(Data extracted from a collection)
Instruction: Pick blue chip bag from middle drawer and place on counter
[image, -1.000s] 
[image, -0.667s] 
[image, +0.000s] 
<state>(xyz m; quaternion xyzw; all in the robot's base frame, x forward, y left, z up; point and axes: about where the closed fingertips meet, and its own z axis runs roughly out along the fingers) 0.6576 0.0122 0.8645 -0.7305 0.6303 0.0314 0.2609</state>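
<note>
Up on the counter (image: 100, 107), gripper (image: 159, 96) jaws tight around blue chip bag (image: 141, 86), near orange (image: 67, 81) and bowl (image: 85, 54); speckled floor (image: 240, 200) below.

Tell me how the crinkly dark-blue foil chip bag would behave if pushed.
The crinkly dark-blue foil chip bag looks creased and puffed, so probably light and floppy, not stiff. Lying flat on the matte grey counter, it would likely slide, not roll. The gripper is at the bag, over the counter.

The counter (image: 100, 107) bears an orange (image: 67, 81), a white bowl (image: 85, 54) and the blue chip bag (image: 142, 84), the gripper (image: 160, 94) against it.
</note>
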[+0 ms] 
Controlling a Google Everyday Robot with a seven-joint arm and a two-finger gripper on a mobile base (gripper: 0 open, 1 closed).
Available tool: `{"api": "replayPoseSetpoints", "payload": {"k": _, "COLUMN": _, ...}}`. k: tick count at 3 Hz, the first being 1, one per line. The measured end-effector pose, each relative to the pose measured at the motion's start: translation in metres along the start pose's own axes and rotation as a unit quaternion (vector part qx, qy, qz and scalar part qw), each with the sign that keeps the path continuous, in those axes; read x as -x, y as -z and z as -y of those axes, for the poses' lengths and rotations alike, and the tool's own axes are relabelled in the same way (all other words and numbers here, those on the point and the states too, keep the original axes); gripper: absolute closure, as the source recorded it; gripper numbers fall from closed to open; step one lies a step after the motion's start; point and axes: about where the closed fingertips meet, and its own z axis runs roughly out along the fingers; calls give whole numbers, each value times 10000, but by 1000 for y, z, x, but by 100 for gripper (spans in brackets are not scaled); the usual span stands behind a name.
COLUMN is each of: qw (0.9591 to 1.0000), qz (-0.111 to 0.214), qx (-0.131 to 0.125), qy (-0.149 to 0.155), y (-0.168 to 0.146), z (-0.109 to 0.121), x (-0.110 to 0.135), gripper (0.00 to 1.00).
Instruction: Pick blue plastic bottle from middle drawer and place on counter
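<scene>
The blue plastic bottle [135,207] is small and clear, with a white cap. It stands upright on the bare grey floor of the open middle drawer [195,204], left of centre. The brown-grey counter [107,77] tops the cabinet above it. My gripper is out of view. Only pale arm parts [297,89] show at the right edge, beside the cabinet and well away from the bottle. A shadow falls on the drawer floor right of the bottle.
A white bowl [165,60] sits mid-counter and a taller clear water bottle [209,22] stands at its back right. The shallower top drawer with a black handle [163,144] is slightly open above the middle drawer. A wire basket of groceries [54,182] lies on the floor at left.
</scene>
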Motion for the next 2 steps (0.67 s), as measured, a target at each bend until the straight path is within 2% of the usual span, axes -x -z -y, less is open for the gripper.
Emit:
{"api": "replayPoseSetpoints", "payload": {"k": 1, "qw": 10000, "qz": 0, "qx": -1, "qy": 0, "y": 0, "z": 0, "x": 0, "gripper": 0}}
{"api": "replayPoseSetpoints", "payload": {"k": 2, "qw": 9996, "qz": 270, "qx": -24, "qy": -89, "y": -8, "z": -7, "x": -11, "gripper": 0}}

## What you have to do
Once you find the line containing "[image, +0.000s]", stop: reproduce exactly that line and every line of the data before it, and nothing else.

## Exercise output
Instruction: Pick blue chip bag from middle drawer and place on counter
[image, -1.000s] 
[image, -0.667s] 
[image, +0.000s] 

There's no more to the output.